What you will do
When you repeat the listing, keep every character as it is.

━━━━━━

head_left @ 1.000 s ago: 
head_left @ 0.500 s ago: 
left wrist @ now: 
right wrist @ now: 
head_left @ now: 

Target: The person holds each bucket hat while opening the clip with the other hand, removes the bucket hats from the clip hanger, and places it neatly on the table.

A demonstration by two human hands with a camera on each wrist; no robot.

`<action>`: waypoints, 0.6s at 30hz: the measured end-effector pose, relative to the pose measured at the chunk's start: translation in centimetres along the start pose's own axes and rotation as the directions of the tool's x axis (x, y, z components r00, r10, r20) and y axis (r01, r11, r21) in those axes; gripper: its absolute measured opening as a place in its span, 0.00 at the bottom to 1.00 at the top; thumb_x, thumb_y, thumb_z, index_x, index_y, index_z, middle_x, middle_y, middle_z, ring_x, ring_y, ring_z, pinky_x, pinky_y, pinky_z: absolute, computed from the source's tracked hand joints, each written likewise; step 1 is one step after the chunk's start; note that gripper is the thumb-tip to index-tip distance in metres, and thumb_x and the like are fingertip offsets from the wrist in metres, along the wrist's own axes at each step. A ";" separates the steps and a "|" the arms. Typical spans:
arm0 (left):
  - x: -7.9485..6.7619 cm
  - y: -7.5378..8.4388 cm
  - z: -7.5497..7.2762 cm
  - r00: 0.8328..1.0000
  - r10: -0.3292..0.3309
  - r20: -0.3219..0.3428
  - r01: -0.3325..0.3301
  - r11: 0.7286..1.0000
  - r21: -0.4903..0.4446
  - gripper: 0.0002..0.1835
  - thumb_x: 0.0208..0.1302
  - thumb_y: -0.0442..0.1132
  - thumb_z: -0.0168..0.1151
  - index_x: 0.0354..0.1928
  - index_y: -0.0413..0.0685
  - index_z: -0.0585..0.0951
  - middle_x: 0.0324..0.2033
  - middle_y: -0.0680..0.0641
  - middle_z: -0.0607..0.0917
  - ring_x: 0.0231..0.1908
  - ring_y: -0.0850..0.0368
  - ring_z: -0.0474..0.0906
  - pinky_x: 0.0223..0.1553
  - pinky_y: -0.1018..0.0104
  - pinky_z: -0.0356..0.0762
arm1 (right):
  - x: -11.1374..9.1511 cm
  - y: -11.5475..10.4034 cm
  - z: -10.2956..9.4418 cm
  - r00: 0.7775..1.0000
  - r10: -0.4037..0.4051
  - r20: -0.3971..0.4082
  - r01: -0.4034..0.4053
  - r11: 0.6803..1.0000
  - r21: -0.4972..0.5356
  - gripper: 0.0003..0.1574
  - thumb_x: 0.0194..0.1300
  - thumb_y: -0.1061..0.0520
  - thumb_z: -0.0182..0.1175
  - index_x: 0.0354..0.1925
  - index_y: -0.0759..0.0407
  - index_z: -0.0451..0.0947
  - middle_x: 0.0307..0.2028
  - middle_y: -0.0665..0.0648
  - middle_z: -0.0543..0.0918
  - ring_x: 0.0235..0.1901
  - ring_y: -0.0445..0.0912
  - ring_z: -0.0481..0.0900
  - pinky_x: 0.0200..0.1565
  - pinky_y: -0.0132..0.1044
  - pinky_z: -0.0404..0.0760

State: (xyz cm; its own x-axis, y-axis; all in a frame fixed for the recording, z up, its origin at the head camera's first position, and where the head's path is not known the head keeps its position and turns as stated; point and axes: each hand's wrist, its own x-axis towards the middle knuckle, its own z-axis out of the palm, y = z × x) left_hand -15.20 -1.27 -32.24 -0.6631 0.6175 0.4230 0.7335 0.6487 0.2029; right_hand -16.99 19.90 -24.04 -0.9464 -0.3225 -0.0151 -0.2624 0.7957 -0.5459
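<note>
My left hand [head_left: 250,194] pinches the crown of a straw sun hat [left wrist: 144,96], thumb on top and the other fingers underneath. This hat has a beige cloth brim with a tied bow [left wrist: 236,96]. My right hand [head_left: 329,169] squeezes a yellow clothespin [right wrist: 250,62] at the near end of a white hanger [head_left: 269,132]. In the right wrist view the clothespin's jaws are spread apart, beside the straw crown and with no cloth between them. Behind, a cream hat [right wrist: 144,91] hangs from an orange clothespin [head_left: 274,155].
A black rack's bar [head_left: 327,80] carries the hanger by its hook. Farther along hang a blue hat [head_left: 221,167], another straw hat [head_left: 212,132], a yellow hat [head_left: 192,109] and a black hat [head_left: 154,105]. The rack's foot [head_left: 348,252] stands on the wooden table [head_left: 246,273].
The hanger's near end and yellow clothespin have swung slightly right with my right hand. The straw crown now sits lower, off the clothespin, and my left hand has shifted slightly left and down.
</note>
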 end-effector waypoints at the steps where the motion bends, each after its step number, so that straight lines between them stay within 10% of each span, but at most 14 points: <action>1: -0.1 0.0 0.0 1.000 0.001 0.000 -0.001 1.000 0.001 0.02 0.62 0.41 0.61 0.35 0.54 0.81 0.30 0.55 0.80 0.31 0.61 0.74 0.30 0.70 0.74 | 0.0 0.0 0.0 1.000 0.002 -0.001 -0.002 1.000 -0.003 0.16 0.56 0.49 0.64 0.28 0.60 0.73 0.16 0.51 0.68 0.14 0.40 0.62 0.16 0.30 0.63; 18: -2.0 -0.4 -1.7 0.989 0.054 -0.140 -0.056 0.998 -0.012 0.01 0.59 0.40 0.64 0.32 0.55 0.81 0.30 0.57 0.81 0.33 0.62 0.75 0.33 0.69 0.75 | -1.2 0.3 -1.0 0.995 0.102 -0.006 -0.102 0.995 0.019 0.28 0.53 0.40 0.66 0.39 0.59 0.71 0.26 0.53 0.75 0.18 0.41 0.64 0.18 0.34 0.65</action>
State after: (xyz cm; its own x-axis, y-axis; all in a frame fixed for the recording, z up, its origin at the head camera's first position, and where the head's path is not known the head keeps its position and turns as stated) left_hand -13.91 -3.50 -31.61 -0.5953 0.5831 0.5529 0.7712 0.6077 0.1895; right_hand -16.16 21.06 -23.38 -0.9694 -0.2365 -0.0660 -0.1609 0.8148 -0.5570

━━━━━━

Written solution
head_left @ 1.000 s ago: 
head_left @ 0.500 s ago: 
left wrist @ now: 
right wrist @ now: 
head_left @ now: 

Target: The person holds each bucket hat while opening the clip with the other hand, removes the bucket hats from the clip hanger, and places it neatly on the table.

A demonstration by two human hands with a camera on each wrist; no robot.

`<action>`: waypoints, 0.6s at 30hz: the measured end-effector pose, relative to the pose measured at the chunk's start: translation in centimetres along the start pose's own axes and rotation as the directions of the tool's x axis (x, y, z components r00, r10, r20) and y axis (r01, r11, r21) in those axes; gripper: its absolute measured opening as a place in its span, 0.00 at the bottom to 1.00 at the top; thumb_x, thumb_y, thumb_z, index_x, index_y, index_z, middle_x, middle_y, middle_z, ring_x, ring_y, ring_z, pinky_x, pinky_y, pinky_z: absolute, computed from the source's tracked hand joints, each written likewise; step 1 is one step after the chunk's start; note that gripper is the thumb-tip to index-tip distance in metres, and thumb_x and the like are fingertip offsets from the wrist in metres, along the wrist's own axes at each step. A ";" separates the steps and a "|" the arms. Typical spans:
arm0 (left):
  - x: -7.9485..6.7619 cm
  - y: -7.5378..8.4388 cm
  - z: -7.5497..7.2762 cm
  - r00: 0.8328..1.0000
  - r10: -0.3292..0.3309
  - r20: -0.3219..0.3428
  - r01: -0.3325..0.3301
  - r11: 0.7286..1.0000
  - r21: -0.4903..0.4446
  - gripper: 0.0002..0.1835
  - thumb_x: 0.0208..0.1302
  - thumb_y: -0.0442..0.1132
  - thumb_z: -0.0168..0.1151
  - index_x: 0.0354..0.1928
  - index_y: -0.0413..0.0685
  - index_z: -0.0585..0.0951
  - middle_x: 0.0324..0.2033
  - middle_y: -0.0680..0.0641
  - middle_z: -0.0607..0.0917
  - ring_x: 0.0231..0.1908
  - ring_y: -0.0850..0.0368
  - ring_z: -0.0474..0.0906
  - pinky_x: 0.0223..0.1553
  - pinky_y: -0.1018..0.0104
  - pinky_z: -0.0356..0.0762
arm1 (right):
  - x: -11.1374..9.1511 cm
  - y: -11.5475..10.4034 cm
  - z: -10.2956..9.4418 cm
  - r00: 0.7775..1.0000
  - r10: -0.4037..0.4051
  - r20: -0.3971..0.4082
  - r01: -0.4034..0.4053
  - r11: 0.6803..1.0000
  - r21: -0.4972..0.5356
  - gripper: 0.0003..0.1574
  - thumb_x: 0.0194..0.1300
  - thumb_y: -0.1061..0.0520
  - thumb_z: -0.0182..0.1175
  - index_x: 0.0354..0.1925
  - index_y: -0.0759..0.0407
  - index_z: -0.0451..0.0947
  - middle_x: 0.0307..0.2028
  - middle_y: -0.0665..0.0648
  - middle_z: -0.0543..0.0918
  - ring_x: 0.0235..0.1901
  - ring_y: -0.0445..0.0912
  - ring_z: -0.0481..0.0900
  - pinky_x: 0.0200..0.1565
  - pinky_y: -0.0132..0.1044
  - pinky_z: -0.0404..0.0760

State: (xyz cm; its own x-axis, y-axis; all in a frame fixed for the recording, z up, its origin at the head camera's first position, and where the head's path is not known the head keeps its position and turns as stated; point and axes: each hand's wrist, its own x-axis towards the middle knuckle, its own z-axis out of the palm, y = z × x) left_hand -15.20 -1.27 -32.24 -0.6631 0.6175 0.4230 0.7335 0.6487 0.2029; right_hand -16.99 19.90 -24.04 -0.9464 -0.3225 -0.0151 -0.2624 0.7957 -0.5459
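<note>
My left hand [head_left: 250,194] pinches the crown of a straw sun hat [left wrist: 144,96], thumb on top and the other fingers underneath. This hat has a beige cloth brim with a tied bow [left wrist: 236,96]. My right hand [head_left: 329,169] squeezes a yellow clothespin [right wrist: 250,62] at the near end of a white hanger [head_left: 269,132]. In the right wrist view the clothespin's jaws are spread apart, beside the straw crown and with no cloth between them. Behind, a cream hat [right wrist: 144,91] hangs from an orange clothespin [head_left: 274,155].
A black rack's bar [head_left: 327,80] carries the hanger by its hook. Farther along hang a blue hat [head_left: 221,167], another straw hat [head_left: 212,132], a yellow hat [head_left: 192,109] and a black hat [head_left: 154,105]. The rack's foot [head_left: 348,252] stands on the wooden table [head_left: 246,273].
The hanger's near end and yellow clothespin have swung slightly right with my right hand. The straw crown now sits lower, off the clothespin, and my left hand has shifted slightly left and down.
</note>
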 end-effector waypoints at the steps where the motion bends, each after its step number, so that straight lines between them stay within 10% of each span, but at most 14 points: <action>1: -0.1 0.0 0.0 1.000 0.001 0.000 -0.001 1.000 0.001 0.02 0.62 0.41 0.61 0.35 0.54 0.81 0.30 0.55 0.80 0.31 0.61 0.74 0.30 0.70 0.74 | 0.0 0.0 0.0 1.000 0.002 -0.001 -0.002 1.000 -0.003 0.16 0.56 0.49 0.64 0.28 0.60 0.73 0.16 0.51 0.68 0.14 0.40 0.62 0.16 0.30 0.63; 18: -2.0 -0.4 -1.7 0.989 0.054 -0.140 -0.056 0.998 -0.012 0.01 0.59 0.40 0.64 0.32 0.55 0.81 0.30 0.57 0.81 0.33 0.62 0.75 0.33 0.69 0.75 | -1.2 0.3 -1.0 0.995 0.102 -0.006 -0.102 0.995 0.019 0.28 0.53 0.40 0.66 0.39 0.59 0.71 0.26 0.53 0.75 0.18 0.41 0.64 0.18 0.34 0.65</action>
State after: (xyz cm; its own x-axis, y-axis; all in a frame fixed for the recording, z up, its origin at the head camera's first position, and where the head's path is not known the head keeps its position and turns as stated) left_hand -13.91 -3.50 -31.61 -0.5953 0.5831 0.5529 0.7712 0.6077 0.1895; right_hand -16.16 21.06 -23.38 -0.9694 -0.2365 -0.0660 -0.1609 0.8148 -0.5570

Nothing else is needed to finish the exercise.